Toujours sur la question de la manifestation d’un refus, le PL 11 énonce ce qui suit:

30.1. Une demande anticipée ne devient pas caduque du fait qu’un professionnel compétent a conclu qu’il ne peut administrer l’aide médicale à mourir, à moins que cette conclusion ne découle du refus de recevoir cette aide manifesté par la personne.

(Nous soulignons)

L’article 30.1 LCSFV soulève la possibilité de la caducité de la demande anticipée. Or, si la demande devient caduque suite à une manifestation de refus, il s’ensuit que ce sont les volontés de la personne qui seront reniées. Il serait alors approprié de prévoir à quelles conditions une demande anticipée deviendrait caduque, si tel était le cas. Encore ici, la notion mérite une clarification afin d’arriver à une compréhension commune de ce qui est entendu, constaté et attendu des professionnels face à de la résistance, à une manifestation d’opposition, ou encore à un refus clair à l’administration de l’AMM découlant d’une demande anticipée. Ce sujet devrait aussi faire partie des discussions entre la personne qui est atteinte d’une maladie grave et incurable menant à l’inaptitude à consentir aux soins et le professionnel compétent à l’étape de la formulation de la demande anticipée.

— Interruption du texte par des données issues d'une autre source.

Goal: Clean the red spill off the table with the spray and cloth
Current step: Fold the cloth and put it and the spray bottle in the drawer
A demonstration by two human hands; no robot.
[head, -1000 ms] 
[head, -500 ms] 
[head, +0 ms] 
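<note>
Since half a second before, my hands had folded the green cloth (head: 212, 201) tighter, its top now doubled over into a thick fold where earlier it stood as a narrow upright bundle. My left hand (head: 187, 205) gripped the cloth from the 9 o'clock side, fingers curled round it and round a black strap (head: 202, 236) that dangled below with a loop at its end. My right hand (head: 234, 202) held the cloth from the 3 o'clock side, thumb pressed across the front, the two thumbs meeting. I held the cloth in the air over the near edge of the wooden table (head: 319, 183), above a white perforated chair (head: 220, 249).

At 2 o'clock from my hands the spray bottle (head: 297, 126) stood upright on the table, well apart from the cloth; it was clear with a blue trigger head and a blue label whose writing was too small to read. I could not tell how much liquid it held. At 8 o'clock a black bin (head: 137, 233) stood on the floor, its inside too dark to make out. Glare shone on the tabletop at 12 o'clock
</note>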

f) Administration de l’AMM suite à une demande anticipée

À cette étape, le PL 11 prévoit que le professionnel compétent doit administrer l’AMM selon les mêmes exigences que les autres demandes d’AMM (art. 19). Avant de procéder à l’administration de l’AMM dans le cas d’une demande anticipée, il doit en sus informer tout tiers de confiance désigné dans la demande ainsi que tout professionnel membre de l’équipe de soins responsable de la personne (art. 30 LCSFV).

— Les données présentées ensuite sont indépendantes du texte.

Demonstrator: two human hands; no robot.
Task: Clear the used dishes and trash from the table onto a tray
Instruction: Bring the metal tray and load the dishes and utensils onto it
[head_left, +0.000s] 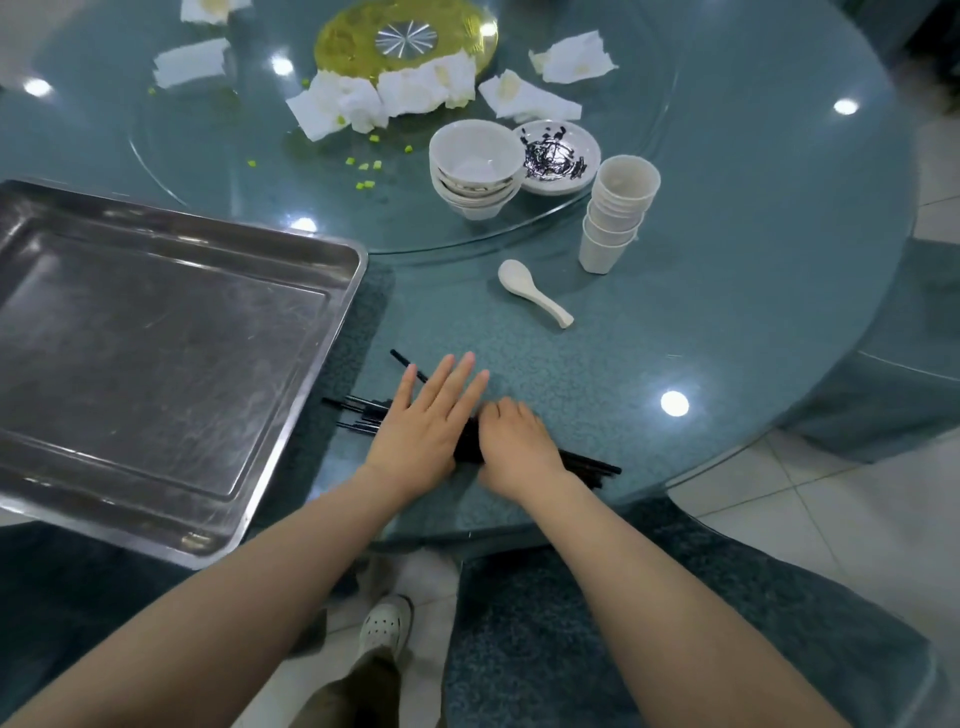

À la lumière des questions que nous soulevons, et de bien d’autres dont nous n’avons pas ici traité, il serait pertinent d’apporter des éclaircissements au texte du projet de loi. Notre prochain billet qui sera également le billet conclusif de cette série de textes portant sur le projet de loi 11 sera l’occasion pour nous de boucler la boucle sur le sujet.